A study of over 1,000 transplant patients found those receiving a small kidney in proportion to their weight were more at risk of complications.

In the Journal of the American Society of Nephrology, the researchers said the findings would give surgeons a new chance to improve long-term survival.

But a UK expert warned a donor shortage would limit weight-based matches.

The team followed the transplant patients for an average of six years after their operation.

Using a calculation based on the weight of the donor kidney, and the weight of the person having the transplant, they found that those receiving a small kidney for their size had more complications.

These included high blood pressure, kidney scarring, and a 55% increased risk of transplant failure two years after the operation.

Study leader Professor Jean Paul Soulillou, from the French National Institute of Health and Medical Research, said from a clinical point of view the impact of the finding was similar to when researchers identified markers to enable tissue type to be matched to reduce the risk of rejection.

“This information is potentially useful for thousands of transplants and provides a new opportunity to improve long-term graft survival,” he added.

Living donors
The vast majority of the transplants in the study were done with organs from dead donors.

In the UK, living donor kidney transplants are on the rise – with 927 carried out in 2008-2009 representing more than one in three of all kidney transplants.

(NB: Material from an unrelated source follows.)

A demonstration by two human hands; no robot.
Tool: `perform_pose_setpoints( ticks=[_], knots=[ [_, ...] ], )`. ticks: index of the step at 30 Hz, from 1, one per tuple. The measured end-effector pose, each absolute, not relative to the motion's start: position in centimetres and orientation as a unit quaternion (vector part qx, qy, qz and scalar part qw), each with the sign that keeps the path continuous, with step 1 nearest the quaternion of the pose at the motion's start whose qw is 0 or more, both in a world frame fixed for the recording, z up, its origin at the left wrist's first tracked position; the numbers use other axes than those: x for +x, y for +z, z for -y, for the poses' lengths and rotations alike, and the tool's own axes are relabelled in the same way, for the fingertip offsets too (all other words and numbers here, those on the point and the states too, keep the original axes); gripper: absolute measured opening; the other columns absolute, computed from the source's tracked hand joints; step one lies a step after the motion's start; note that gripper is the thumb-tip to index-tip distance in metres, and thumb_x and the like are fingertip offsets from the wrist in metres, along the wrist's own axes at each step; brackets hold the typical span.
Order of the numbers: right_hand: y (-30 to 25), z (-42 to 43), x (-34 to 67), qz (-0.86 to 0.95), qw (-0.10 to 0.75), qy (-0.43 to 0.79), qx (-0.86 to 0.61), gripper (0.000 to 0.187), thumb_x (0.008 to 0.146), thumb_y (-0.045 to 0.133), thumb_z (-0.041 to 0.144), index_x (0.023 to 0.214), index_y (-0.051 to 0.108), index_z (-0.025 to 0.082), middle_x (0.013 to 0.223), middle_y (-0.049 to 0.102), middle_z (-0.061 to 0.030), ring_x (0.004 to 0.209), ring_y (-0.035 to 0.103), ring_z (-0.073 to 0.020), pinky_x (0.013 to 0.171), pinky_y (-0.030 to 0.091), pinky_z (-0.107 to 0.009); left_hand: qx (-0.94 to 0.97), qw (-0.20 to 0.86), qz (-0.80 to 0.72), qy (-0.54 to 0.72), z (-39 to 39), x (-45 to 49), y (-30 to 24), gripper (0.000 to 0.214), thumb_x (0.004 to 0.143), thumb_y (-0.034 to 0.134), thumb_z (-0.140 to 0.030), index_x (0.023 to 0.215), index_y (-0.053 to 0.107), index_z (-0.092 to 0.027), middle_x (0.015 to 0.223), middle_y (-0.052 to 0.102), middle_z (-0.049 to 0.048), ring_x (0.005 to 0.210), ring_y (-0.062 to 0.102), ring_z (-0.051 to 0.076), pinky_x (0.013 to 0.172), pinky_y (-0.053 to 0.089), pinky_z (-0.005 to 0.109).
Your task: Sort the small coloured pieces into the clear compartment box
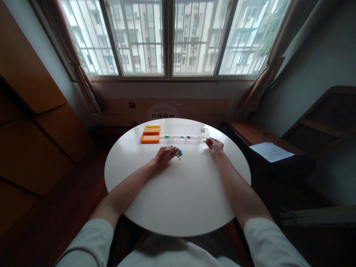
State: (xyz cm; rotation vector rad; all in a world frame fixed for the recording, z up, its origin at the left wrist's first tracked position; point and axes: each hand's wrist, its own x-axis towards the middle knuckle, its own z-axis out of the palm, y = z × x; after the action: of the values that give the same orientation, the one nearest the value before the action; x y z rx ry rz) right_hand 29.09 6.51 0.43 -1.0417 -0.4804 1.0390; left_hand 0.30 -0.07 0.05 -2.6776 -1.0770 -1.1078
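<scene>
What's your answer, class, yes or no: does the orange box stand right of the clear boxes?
No, the orange box sits at the left end of the clear boxes.

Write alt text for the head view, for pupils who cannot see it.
A person's left hand is at a pile of tiny multicoloured pieces on a round white table; the right hand is at the right end of a row of clear plastic compartments. An orange plastic box adjoins its left.

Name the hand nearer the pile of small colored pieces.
Left: the left hand is at the pile; the right hand is off to the pile's right, beside the clear compartments.
</scene>
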Motion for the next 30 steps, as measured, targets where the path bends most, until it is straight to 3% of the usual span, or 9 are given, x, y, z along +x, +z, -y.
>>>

Keith Rigg, consultant transplant surgeon in Nottingham and president of the British Transplantation Society, said doctors already consider body weight where possible in the case of transplants done with living donors.

“The interesting thing they have done here is to actually weigh the kidney.

“But the problem is when you have a scarce resource of kidneys, taking account of weight would complicate what is already a complex allocation system.

“In the long term, it is still better to have a transplant than remain on dialysis.”